-- What to produce --
Go through the data below and copy each line that includes "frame".

##### Information provided #####

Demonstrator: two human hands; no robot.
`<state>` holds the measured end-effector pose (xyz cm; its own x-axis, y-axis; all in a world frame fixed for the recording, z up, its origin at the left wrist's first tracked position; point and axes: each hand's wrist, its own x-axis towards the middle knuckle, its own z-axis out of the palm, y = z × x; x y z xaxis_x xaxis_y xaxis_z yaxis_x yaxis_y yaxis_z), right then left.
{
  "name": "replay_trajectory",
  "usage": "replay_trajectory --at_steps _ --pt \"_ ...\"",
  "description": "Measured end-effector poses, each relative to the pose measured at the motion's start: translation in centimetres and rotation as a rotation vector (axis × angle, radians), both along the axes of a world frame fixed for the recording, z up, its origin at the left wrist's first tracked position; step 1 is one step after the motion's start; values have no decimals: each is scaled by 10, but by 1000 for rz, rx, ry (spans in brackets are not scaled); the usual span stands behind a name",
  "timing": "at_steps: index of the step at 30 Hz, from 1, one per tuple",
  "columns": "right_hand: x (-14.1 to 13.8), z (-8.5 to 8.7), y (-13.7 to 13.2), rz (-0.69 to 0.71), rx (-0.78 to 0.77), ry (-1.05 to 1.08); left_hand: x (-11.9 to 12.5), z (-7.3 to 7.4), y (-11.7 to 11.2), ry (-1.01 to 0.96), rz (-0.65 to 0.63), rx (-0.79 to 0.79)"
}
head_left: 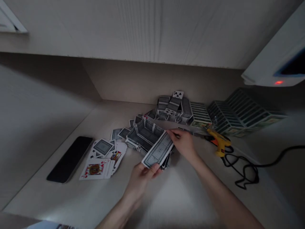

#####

-- The answer --
`<state>` holds the measured end-effector pose (xyz cm; its own x-axis, y-axis; all in a world frame fixed for the recording, z up, its origin at the left wrist's first tracked position; point and axes: each hand's wrist, its own x-axis towards the middle knuckle, its own z-axis out of the palm, y = z × x; x y z xaxis_x xaxis_y xaxis_z yaxis_x yaxis_y yaxis_z), right then left.
  "description": "Measured end-effector poses, each relative to the pose measured at the motion's start: translation in centimetres and rotation as a rotation vector (axis × angle, radians), both along the axes of a world frame fixed for the recording, z up, its origin at the left wrist's first tracked position; step 1 is one step after the motion's start; values have no decimals: each is scaled by 10, but by 1000 for rz, rx, ry (spans in brackets are not scaled); the usual span stands behind a name",

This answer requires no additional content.